Another executive order he signed seeks to enhance the nation’s collection, production, sharing and analysis of data about the virus.

President Biden Sets Sights on Nationalizing Pandemic Battle

“Jobless claims came in a little better than expected but still pretty dour in the grand scheme of things, and will likely fuel the stimulus efforts underway in the beltway,” said Mike Loewengart, managing director of investment strategy at E-Trade.

“We’ve seen the market brush off weakness in the labor market before, and with a lot of sweeping changes in the last 24 hours, there’s plenty for the market to digest.

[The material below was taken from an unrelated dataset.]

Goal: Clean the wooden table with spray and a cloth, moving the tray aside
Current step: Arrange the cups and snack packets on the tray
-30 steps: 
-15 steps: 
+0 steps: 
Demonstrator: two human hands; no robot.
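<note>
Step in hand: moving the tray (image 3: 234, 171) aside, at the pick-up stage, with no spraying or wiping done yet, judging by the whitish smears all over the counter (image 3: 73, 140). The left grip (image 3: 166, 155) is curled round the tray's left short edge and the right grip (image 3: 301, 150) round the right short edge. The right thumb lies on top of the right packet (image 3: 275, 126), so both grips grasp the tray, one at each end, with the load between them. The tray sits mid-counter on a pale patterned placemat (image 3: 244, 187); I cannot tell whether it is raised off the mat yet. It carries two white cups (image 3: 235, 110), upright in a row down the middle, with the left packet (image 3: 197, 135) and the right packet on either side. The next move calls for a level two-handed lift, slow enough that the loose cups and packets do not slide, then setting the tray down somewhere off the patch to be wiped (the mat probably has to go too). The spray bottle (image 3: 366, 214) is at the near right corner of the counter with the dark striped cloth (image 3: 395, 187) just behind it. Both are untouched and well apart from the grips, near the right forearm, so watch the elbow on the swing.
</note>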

“And when looking for pockets of optimism in economic data (Thursday), housing starts reported a pretty strong beat — signaling that economic growth is firing up,” he added.

Housing starts in the U.S. rose 5.8% in December to a 1.67 million annualized rate, marking the fourth straight month of gains and the best pace since late 2006.

Stocks finished at record highs on Wednesday on expectations that Biden will increase spending and also on better-than-expected earnings from companies such as Netflix . The Dow gained 0.83% and the S&P 500 rose 1.39%.

The gains in the Dow and S&P 500 on Biden’s Inauguration Day were the best since Ronald Reagan took the oath of office for his second term in 1985, according to Dow Jones.